Les mots vont plus loin

« La parole est un bâton de lumière où s’appuient les ténèbres. Les mots vont plus loin que l’homme ne peut aller, là où la mort recule les frontières de la vie… Chaque jour met au monde un matin. Je lui donne son nom, espérance ou merveille, mirabelle ou Juliette. Pour moi, les mots existent réellement. J’en fais un lit pour m’allonger, une table où écrire, une chambre d’amis. Je dois nourrir le mot cheval. Le mot chien aboie quand il flaire un os. Quand on écrit le mauvais mot, tout l’édifice peut s’écrouler. Je me baigne dans une eau que je ne peux atteindre. La phrase est un corps tout entier et je m’appuie sur son épaule. Quand on soulève sa chemise, on peut voir l’invisible.

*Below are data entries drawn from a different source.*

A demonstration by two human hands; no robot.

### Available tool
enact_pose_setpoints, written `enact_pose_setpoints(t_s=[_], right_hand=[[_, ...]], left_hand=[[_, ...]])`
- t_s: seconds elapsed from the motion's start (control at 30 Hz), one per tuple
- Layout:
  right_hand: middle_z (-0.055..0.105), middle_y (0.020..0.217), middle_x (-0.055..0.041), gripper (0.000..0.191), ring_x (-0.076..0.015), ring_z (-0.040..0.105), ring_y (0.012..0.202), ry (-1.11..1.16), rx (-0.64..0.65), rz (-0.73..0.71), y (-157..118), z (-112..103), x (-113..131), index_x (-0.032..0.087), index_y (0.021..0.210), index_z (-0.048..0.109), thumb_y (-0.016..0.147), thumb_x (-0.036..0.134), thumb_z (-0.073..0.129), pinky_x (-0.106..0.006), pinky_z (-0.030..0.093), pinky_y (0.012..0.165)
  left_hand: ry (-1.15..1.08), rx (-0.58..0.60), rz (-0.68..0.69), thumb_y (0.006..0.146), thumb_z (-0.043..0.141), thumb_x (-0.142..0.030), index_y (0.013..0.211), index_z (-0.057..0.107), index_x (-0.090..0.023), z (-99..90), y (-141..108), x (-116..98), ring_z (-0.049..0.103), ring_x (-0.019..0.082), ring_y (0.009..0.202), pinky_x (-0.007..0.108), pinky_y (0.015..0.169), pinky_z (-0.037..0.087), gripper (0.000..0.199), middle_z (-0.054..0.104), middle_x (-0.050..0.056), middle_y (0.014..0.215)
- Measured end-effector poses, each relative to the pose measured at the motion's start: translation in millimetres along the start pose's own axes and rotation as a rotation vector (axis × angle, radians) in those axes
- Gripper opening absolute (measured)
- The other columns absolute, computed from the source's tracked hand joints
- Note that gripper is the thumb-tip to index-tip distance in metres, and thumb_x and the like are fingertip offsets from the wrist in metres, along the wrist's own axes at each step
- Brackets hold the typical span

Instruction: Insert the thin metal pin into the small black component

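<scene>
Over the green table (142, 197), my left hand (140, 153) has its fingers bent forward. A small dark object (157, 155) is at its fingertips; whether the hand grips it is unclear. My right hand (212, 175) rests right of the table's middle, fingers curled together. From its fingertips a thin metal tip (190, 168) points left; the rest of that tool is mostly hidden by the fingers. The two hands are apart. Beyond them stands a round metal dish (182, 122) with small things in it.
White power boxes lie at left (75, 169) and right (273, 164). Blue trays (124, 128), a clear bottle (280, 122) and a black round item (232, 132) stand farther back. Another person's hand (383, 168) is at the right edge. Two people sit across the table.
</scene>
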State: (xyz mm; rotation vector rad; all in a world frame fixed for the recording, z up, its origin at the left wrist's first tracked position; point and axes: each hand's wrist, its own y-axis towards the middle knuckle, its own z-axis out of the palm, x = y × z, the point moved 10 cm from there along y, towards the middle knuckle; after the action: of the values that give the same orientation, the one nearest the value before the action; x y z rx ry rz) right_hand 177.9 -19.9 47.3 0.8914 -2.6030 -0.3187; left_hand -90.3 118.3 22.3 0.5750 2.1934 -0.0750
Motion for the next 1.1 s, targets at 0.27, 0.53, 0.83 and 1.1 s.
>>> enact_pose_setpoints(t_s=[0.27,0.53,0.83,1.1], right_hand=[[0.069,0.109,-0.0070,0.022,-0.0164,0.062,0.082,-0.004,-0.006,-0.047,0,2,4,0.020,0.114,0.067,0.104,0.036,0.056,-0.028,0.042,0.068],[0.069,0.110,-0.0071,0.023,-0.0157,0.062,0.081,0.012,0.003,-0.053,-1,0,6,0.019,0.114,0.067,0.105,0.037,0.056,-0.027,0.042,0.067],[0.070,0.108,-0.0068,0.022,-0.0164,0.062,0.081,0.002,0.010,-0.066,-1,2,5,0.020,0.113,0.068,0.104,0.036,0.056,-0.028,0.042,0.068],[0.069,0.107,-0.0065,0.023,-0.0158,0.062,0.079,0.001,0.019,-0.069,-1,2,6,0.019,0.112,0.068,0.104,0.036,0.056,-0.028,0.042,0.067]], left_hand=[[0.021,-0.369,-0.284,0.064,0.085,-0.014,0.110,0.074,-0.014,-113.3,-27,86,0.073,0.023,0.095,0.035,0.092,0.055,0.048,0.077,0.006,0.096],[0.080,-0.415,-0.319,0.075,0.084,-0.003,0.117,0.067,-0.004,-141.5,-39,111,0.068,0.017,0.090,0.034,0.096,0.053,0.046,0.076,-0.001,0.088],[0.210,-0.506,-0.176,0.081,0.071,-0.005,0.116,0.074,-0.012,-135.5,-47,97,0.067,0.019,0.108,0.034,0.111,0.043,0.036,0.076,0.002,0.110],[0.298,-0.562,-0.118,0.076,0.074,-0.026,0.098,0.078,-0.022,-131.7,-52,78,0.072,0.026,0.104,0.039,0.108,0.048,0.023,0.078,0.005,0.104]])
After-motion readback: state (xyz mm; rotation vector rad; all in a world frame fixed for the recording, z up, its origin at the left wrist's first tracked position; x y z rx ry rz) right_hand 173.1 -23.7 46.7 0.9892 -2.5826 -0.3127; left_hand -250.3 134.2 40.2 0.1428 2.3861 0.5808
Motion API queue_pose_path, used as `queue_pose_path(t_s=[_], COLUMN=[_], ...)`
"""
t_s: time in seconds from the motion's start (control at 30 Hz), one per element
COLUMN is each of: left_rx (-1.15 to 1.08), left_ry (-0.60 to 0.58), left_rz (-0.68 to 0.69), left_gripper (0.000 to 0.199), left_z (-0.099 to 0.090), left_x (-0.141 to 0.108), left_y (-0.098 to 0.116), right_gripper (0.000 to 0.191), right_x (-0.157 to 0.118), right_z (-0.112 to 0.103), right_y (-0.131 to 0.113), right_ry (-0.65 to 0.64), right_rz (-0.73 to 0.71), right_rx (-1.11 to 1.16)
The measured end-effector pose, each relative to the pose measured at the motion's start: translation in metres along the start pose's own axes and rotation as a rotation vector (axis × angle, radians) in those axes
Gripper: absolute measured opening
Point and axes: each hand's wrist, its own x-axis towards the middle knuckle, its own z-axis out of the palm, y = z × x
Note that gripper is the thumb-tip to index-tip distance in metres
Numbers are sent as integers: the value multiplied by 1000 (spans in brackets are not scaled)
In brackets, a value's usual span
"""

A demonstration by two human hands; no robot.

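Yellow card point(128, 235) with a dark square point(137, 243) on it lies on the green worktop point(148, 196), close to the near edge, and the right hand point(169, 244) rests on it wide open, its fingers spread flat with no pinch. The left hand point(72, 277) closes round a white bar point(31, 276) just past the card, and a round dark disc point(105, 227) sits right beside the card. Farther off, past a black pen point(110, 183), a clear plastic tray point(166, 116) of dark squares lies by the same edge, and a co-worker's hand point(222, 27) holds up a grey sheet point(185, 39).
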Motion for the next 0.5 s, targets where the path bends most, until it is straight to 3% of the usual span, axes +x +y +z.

Sur le cahier du monde, on ne voit que les os. Ce sont les mots qui dessinent le reste. Lorsque la terre s’habille, le ciel est son plus beau vêtement… J’écris comme on creuse une source… J’apprends beaucoup des arbres qui ont perdu leurs feuilles. Si les oiseaux ne connaissaient pas le silence, ils ne pourraient pas chanter…

Les phrases sont des veines au corps de la parole. Elles transportent le sens comme les fleurs distribuent leurs odeurs. La mer se greffe au sable, la parole au silence, la route à l’horizon. Les ombres se recouvrent de lumière au contact des mots…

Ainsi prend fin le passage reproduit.